Tally up the lines below that include the word "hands". Answer with the number alone.
*** Opening Information shown ***
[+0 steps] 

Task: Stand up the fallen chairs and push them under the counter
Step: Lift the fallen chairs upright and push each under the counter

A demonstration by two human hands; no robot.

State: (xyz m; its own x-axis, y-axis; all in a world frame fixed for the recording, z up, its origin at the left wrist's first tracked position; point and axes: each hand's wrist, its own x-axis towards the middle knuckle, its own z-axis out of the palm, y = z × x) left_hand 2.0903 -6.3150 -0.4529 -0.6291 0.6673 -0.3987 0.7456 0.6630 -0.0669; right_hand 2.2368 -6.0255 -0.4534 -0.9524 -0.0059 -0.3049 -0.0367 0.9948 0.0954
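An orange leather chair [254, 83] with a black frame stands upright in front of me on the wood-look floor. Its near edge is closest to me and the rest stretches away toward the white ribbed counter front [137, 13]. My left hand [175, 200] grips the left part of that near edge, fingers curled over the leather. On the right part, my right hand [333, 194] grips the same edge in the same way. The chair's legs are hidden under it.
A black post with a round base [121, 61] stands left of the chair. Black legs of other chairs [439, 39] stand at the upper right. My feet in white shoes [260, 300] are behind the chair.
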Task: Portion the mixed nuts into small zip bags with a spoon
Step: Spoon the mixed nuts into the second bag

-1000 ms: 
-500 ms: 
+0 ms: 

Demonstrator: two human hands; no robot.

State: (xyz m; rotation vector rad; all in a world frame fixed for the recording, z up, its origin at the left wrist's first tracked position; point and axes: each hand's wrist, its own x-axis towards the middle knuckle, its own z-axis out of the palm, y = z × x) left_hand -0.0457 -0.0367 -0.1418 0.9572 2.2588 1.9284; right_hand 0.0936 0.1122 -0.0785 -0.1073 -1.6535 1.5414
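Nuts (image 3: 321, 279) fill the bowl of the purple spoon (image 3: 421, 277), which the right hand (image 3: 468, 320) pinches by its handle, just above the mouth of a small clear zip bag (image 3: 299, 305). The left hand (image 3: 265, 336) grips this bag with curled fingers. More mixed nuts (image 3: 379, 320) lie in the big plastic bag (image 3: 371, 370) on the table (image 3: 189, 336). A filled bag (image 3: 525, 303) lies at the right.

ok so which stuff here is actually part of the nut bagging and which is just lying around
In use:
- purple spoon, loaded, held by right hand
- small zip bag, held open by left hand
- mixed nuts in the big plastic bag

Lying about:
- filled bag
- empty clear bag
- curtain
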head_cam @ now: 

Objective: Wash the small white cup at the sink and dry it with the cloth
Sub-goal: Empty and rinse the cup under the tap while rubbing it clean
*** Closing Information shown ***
▶ Answer section: 2